-- Recorded information follows --

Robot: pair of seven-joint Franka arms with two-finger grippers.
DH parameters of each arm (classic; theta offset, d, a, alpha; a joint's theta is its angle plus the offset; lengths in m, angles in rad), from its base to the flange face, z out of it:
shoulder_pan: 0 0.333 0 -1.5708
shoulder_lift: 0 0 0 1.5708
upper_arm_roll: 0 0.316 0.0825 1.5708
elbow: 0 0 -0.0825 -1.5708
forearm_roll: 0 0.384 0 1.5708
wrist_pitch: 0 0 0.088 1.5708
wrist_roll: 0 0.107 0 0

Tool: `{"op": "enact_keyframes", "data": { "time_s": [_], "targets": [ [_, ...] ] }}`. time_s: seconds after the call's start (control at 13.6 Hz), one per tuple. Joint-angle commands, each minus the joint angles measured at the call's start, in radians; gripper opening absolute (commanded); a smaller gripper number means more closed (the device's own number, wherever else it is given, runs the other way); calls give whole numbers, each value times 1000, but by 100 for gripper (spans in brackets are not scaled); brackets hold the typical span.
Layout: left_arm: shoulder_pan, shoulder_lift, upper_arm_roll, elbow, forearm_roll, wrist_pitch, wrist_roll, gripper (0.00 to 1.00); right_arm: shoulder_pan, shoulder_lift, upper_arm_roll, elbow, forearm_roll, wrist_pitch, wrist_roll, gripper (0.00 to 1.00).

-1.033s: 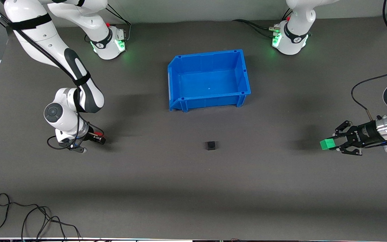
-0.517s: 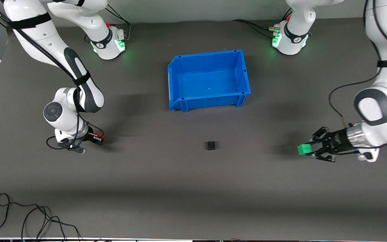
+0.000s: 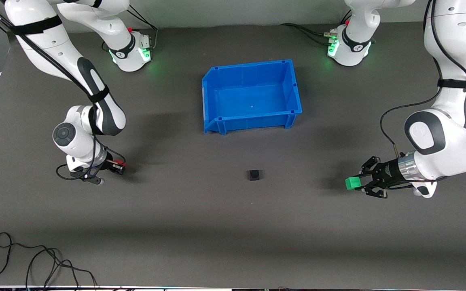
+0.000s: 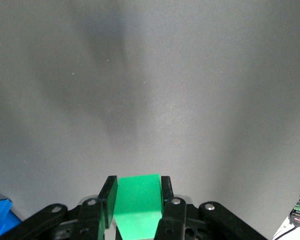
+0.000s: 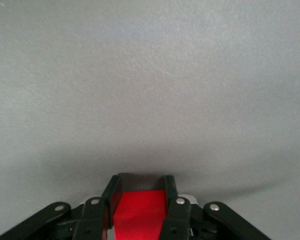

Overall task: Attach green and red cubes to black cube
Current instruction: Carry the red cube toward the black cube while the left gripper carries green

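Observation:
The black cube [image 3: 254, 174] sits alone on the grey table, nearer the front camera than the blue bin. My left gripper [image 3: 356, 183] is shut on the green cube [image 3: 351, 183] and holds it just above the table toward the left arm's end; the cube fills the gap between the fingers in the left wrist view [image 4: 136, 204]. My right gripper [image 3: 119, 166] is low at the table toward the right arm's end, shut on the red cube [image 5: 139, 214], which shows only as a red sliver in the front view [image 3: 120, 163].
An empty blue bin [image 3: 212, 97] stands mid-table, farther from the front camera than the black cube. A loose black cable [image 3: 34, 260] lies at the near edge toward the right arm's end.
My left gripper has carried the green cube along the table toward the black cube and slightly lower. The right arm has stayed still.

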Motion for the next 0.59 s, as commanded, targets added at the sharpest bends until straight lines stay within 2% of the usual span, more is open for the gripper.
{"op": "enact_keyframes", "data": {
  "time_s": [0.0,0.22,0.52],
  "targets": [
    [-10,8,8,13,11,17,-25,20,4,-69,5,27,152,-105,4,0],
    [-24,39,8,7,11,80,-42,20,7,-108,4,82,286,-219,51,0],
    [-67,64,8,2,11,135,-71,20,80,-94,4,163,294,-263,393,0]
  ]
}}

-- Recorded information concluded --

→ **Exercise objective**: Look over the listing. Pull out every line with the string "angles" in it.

→ **Solved exercise**:
DH parameters of each arm (classic; theta offset, d, a, alpha; a joint's theta is its angle plus the offset; lengths in m, angles in rad), from its base to the flange face, z out of it:
Tool: `{"op": "enact_keyframes", "data": { "time_s": [_], "targets": [ [_, ...] ] }}`. time_s: seconds after the call's start (control at 13.6 Hz), one per tuple. Joint-angle commands, each minus the joint angles measured at the call's start, in radians; gripper opening absolute (commanded); a smaller gripper number means more closed (the device's own number, wherever else it is given, runs the other way); calls give whole numbers, each value times 1000, but by 100 for gripper (spans in brackets are not scaled); brackets hold the typical span.

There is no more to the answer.